▶ **WHAT THE EXERCISE ASKS**:
Tally the lines of the entries below that hold the word "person", and please give only the total.

▶ **Records from a data collection**:
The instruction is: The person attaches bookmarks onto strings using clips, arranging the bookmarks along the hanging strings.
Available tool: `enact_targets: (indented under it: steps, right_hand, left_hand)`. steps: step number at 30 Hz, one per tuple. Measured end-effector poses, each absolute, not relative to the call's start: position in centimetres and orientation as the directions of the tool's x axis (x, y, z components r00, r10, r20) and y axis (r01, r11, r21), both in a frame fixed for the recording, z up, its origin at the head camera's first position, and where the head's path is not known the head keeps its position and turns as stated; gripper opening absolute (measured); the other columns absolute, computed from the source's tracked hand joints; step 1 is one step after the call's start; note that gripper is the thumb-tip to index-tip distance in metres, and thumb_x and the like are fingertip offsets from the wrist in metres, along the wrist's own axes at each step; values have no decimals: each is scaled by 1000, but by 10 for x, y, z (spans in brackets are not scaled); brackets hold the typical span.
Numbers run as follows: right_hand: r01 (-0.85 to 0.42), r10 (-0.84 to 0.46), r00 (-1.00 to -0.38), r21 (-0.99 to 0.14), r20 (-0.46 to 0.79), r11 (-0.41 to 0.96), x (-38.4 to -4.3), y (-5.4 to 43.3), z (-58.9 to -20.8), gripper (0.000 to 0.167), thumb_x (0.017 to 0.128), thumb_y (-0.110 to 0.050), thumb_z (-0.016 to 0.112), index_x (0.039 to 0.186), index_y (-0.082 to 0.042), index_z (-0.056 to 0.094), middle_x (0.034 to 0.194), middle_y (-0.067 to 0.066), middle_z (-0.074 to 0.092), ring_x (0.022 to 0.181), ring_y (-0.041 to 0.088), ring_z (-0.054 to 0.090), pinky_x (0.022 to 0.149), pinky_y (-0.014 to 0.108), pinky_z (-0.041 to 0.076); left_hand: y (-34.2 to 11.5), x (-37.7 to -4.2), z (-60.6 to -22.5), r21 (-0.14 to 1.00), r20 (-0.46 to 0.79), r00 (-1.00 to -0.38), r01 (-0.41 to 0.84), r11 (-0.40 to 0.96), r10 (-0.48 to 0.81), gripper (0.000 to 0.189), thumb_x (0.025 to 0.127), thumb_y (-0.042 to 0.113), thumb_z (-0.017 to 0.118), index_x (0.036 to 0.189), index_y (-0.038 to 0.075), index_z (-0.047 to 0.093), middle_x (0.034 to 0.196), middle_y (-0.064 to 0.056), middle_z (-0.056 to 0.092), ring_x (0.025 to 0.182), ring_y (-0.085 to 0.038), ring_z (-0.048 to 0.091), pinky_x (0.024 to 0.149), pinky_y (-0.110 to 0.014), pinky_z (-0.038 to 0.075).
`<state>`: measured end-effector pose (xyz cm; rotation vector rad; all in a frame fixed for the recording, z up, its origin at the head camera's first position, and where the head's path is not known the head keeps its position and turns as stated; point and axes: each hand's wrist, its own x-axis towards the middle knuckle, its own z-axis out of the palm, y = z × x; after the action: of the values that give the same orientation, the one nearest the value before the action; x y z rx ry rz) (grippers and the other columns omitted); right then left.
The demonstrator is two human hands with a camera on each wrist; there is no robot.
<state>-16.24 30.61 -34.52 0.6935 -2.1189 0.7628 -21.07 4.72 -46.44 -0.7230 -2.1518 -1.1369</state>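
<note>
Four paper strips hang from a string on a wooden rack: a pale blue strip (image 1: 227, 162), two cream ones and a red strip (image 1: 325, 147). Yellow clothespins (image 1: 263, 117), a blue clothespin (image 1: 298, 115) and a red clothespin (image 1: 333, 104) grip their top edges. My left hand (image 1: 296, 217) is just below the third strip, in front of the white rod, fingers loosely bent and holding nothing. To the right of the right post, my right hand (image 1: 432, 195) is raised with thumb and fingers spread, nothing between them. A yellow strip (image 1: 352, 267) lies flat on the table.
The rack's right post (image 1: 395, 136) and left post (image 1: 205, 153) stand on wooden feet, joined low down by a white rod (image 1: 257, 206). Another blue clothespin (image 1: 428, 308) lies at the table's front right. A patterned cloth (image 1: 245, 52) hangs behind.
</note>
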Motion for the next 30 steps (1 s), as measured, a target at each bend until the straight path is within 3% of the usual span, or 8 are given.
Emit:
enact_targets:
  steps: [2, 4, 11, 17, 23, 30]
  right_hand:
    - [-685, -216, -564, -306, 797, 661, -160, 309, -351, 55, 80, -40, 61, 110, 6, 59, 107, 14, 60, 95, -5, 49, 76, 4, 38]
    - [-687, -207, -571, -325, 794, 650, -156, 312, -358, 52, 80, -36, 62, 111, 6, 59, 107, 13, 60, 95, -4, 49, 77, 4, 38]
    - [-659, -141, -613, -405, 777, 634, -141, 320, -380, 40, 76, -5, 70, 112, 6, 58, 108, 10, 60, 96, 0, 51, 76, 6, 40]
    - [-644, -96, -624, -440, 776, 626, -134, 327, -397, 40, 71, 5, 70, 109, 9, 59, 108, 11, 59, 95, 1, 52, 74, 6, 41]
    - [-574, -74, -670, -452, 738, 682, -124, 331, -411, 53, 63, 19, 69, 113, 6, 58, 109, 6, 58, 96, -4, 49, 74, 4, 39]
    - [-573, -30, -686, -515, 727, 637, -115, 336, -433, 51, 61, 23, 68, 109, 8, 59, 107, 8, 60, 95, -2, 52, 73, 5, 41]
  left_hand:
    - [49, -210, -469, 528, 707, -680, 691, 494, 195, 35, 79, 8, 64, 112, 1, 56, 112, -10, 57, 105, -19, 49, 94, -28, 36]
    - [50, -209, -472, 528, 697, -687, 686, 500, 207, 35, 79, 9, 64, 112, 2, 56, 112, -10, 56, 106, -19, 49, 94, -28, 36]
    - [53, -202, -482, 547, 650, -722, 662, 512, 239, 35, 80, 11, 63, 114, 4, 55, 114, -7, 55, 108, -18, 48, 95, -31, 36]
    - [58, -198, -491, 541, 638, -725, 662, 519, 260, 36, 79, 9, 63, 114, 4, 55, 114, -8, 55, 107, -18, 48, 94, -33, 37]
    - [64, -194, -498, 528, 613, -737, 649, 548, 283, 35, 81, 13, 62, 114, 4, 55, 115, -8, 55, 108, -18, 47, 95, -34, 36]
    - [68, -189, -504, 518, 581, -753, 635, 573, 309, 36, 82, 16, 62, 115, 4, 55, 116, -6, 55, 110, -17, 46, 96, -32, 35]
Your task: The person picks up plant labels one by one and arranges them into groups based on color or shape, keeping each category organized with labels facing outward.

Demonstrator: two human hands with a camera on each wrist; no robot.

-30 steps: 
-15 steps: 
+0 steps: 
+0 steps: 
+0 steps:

▶ **ANSWER TO THE EXERCISE**:
2